With manufacturing, testing, and other overhead, the total cost for Apple to make its phones is likely to go up about 43%, analysts at Rosenblatt Securities told Reuters.

If Apple passes the buck onto its American customers, the baseline iPhone 16 could go from $799 to around $1,500.

The tip-top-end iPhone 16 Pro Max with 6.9-inch screen and one-terabyte storage would go from $1,599 to $2,300.

For that money, you could keep your current phone, go on a four-night Disney Cruise to the Bahamas, and still have a few hundred bucks left over.

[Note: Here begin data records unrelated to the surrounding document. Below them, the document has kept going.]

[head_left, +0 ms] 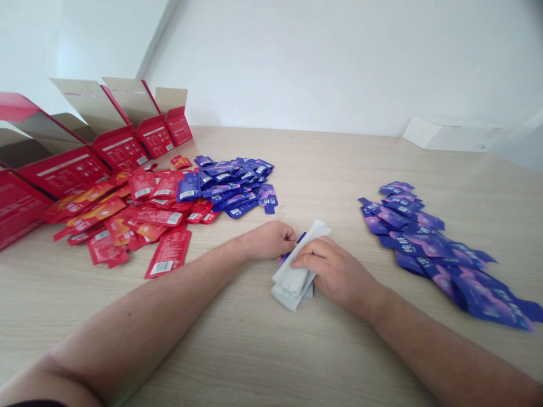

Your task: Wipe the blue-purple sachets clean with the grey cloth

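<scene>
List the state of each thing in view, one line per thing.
left hand, fingers curled at the purple sachet's edge
right hand, fingers laid over the white cloth
white cloth, folded, between the hands
purple sachet, mostly hidden behind the cloth
red sachets, loose overlapping heap
blue sachets, loose heap touching the red ones
purple sachets, overlapping strip to the right
red cartons, standing open, flaps up
white box, lying flat by the wall

The counter (297, 169) is wood-grain laminate, matt and smooth. The red sachets (165, 249) and blue sachets (428, 243) are glossy plastic film. The cartons (121, 148) are paperboard, glossy red outside, matt inside. The folded white sheet (292, 282) is matt: cloth or paper, not determinable.
</scene>
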### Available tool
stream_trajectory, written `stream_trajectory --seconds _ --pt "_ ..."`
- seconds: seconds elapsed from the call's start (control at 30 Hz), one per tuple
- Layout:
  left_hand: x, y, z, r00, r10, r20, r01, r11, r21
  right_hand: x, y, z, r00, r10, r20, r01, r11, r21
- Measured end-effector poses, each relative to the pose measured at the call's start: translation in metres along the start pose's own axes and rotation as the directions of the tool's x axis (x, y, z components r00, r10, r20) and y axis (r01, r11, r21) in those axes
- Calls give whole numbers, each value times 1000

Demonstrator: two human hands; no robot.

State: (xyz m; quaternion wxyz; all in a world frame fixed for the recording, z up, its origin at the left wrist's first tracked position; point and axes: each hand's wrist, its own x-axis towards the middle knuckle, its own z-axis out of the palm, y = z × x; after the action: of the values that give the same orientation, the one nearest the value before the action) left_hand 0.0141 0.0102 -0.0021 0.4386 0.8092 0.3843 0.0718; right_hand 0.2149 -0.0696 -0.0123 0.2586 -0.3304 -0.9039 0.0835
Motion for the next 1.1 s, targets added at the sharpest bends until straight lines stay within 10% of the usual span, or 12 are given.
stream_trajectory --seconds 1.1 --pt "2 1 1 1000 -14 -5 14 999 45 -1 -4 -2 999 -12 43 11 1000 23"
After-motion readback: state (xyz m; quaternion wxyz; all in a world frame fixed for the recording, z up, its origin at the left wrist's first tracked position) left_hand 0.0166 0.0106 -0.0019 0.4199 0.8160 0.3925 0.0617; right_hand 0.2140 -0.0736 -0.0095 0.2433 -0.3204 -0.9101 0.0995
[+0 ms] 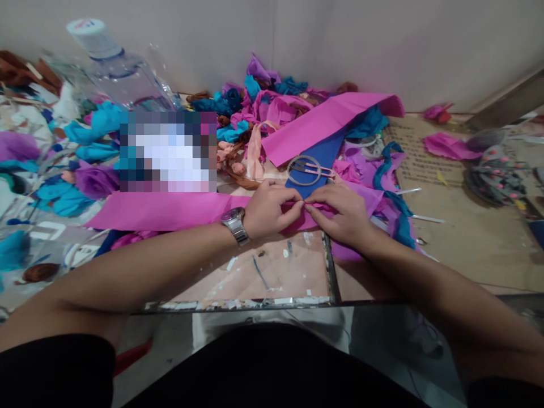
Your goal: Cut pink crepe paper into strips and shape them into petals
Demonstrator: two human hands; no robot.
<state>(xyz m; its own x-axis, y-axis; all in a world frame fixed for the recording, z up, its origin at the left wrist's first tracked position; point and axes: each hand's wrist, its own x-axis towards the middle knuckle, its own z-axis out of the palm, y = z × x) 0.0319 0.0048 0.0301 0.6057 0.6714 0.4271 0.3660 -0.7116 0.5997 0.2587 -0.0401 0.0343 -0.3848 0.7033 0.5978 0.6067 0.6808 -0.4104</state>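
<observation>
My left hand, with a metal watch on its wrist, is closed in a pinch on a long pink strip that looks like thin cloth or crepe paper. My right hand pinches the same strip, its fingertips almost touching the left ones. The bit between the fingertips is too small to make out. Just beyond the fingers lies a blue piece of similar material. On it rest a grey ring and a slim metal tool, perhaps thread snips. A wider pink strip lies behind them.
Crumpled pink, purple, teal and brown scraps cover the back. A clear bottle with a white cap stands behind a blurred-out patch. Flat cardboard lies at right, near a dark dish of small pieces. The worn table edge is in front.
</observation>
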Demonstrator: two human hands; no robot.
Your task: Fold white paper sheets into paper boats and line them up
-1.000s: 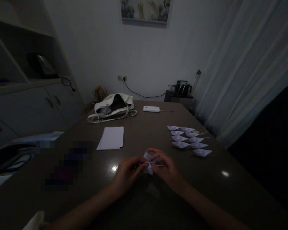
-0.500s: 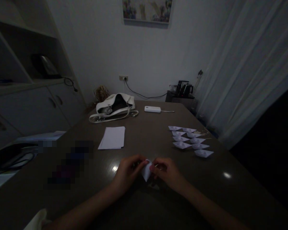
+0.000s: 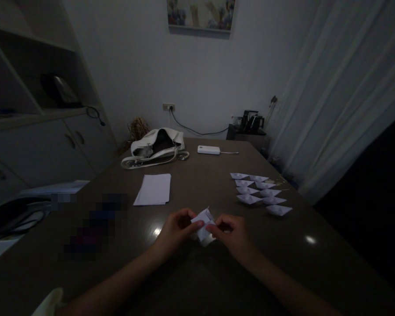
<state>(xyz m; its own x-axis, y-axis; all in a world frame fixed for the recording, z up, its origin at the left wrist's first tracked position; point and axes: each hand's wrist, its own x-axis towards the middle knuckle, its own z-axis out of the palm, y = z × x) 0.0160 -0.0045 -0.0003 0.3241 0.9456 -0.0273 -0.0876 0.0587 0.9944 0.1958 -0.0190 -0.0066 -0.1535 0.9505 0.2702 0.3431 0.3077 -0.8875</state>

The iPhone 16 sports a better processor, battery and camera, Apple Intelligence, and a handful of other features, but those might not be enough to convince customers to shell out.

According to the WSJ’s analysis, the biggest single expense on an iPhone is for the rear camera, which comes from Japan and costs about $127. Next, the processor from Taiwan, costs about $90. The display costs $38, and comes from South Korea. The only major American-made part is the memory, which costs about $22.

While many Apple customers procure iPhones via promotional payment plans rolled into their cellular contracts, overall iPhone sales have been lagging across major markets, analysts told Reuters.

That said, Secretary of Commerce Howard Lutnick proposed a third option: Just make iPhones in the United States.

“The army of millions and millions of human beings screwing in little screws to make iPhones — that kind of thing is going to come to America,” Lutnick said in an interview with Face the Nation.

But hiring tiny-screw-screwers in America instead of China could bring the cost to manufacture an iPhone up from around $30 to $300, Wayne Lam told the Journal.

On top of that, Apple would still have to pay a premium for the imported parts, unless it managed to manufacture those domestically, too.